Exercise details>
Your output must match the data word for word, with every line included.

Dataset section>
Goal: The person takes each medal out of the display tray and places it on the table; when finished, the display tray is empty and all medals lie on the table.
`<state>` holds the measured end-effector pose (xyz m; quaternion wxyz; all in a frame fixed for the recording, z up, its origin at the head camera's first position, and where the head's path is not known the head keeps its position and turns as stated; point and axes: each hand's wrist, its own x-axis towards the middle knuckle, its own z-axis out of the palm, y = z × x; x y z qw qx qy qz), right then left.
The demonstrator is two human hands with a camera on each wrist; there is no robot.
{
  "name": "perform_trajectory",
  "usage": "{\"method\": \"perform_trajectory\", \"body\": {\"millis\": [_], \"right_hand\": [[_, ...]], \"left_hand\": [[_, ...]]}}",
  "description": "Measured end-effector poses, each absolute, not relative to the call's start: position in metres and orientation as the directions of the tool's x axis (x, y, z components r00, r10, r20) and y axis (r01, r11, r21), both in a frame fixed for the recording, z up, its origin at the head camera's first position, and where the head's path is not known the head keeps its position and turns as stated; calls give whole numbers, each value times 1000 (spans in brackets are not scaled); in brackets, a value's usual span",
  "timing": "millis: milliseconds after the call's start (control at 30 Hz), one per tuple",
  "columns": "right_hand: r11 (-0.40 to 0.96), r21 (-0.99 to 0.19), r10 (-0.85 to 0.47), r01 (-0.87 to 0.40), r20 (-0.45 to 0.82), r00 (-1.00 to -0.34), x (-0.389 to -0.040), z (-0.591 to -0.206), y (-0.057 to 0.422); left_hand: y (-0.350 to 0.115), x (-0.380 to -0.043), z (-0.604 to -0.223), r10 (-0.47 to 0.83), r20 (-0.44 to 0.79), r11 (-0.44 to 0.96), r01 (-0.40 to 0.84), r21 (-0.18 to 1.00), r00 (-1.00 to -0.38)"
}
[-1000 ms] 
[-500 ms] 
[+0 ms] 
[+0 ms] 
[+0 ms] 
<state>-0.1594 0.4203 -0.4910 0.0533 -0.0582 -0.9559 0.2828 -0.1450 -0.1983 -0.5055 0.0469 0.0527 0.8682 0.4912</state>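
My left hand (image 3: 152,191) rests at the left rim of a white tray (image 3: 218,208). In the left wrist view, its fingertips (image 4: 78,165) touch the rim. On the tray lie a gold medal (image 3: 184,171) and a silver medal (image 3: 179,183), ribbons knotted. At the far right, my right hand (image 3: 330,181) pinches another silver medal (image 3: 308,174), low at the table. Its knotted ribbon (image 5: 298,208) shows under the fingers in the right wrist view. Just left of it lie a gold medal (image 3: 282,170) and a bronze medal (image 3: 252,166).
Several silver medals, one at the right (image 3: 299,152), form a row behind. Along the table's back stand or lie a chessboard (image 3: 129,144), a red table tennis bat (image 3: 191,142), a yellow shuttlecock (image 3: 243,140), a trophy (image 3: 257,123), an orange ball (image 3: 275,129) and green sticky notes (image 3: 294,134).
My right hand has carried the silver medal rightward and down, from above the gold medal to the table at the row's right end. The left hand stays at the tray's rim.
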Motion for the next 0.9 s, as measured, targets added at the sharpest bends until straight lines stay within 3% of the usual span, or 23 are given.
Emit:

Result>
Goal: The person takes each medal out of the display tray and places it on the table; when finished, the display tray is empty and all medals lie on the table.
`<state>` holds the measured end-effector pose (xyz m; quaternion wxyz; all in a frame fixed for the recording, z up, its origin at the head camera's first position, and where the head's path is not known the head keeps its position and turns as stated; point and axes: each hand's wrist, its own x-axis towards the middle knuckle, its own z-axis out of the palm, y = z × x; x y z qw qx qy qz), right then left.
The demonstrator is two human hands with a camera on each wrist; there is no robot.
{
  "name": "perform_trajectory",
  "usage": "{\"method\": \"perform_trajectory\", \"body\": {\"millis\": [_], \"right_hand\": [[_, ...]], \"left_hand\": [[_, ...]]}}",
  "description": "Measured end-effector poses, each absolute, not relative to the call's start: position in metres and orientation as the directions of the tool's x axis (x, y, z components r00, r10, r20) and y axis (r01, r11, r21), both in a frame fixed for the recording, z up, its origin at the head camera's first position, and where the head's path is not known the head keeps its position and turns as stated; calls give whole numbers, each value times 1000 (spans in brackets are not scaled); in brackets, a value's usual span",
  "timing": "millis: milliseconds after the call's start (control at 30 Hz), one per tuple",
  "columns": "right_hand: r11 (-0.40 to 0.96), r21 (-0.99 to 0.19), r10 (-0.85 to 0.47), r01 (-0.87 to 0.40), r20 (-0.45 to 0.82), r00 (-1.00 to -0.34), x (-0.389 to -0.040), z (-0.591 to -0.206), y (-0.057 to 0.422); left_hand: y (-0.350 to 0.115), x (-0.380 to -0.043), z (-0.604 to -0.223), r10 (-0.47 to 0.83), r20 (-0.44 to 0.79), r11 (-0.44 to 0.96), r01 (-0.40 to 0.84), r21 (-0.18 to 1.00), r00 (-1.00 to -0.38)"
}
[-1000 ms] 
[-500 ms] 
[+0 ms] 
[+0 ms] 
[+0 ms] 
<state>-0.1594 0.4203 -0.4910 0.0533 -0.0582 -0.9559 0.2828 -0.1450 -0.1983 -0.5055 0.0469 0.0527 0.8682 0.4912</state>
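My left hand (image 3: 152,191) rests at the left rim of a white tray (image 3: 218,208). In the left wrist view, its fingertips (image 4: 78,165) touch the rim. On the tray lie a gold medal (image 3: 184,171) and a silver medal (image 3: 179,183), ribbons knotted. At the far right, my right hand (image 3: 330,181) pinches another silver medal (image 3: 308,174), low at the table. Its knotted ribbon (image 5: 298,208) shows under the fingers in the right wrist view. Just left of it lie a gold medal (image 3: 282,170) and a bronze medal (image 3: 252,166).
Several silver medals, one at the right (image 3: 299,152), form a row behind. Along the table's back stand or lie a chessboard (image 3: 129,144), a red table tennis bat (image 3: 191,142), a yellow shuttlecock (image 3: 243,140), a trophy (image 3: 257,123), an orange ball (image 3: 275,129) and green sticky notes (image 3: 294,134).
My right hand has carried the silver medal rightward and down, from above the gold medal to the table at the row's right end. The left hand stays at the tray's rim.
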Motion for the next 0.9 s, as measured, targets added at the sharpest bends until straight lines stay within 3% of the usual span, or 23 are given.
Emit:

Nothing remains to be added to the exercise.